Pictures are not part of the copy; reproduce the remaining data exactly.

──────── Raw data

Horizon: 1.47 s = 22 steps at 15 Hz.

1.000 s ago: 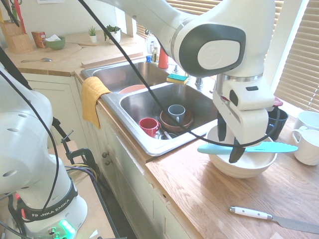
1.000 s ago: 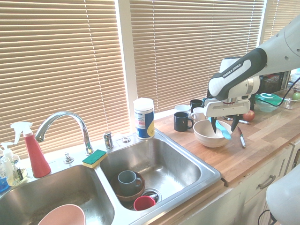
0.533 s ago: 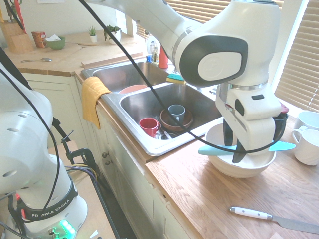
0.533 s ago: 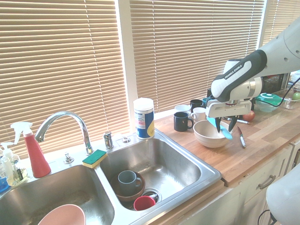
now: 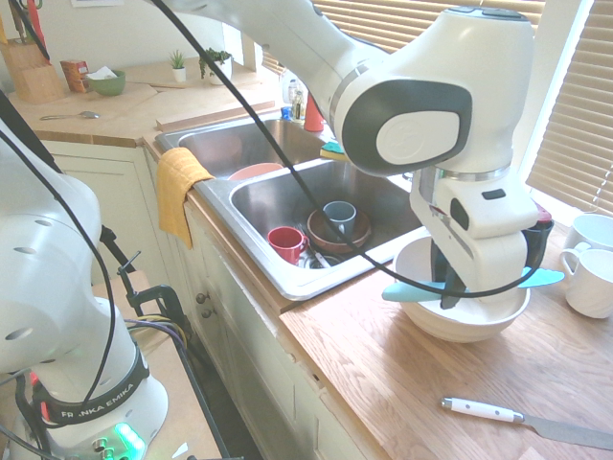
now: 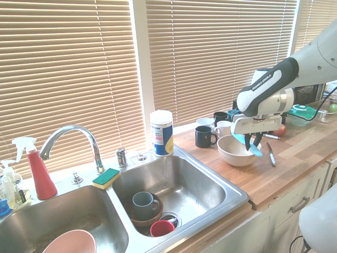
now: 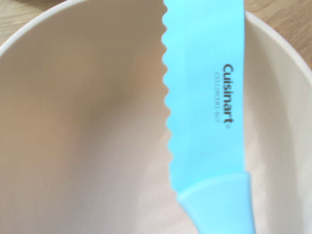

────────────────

- [Task output]:
Horizon: 1.47 s = 22 steps at 15 Hz.

1.000 s ago: 
1.000 s ago: 
0.533 s ago: 
0.533 s ago: 
now: 
now: 
now: 

Output for this exercise is complete.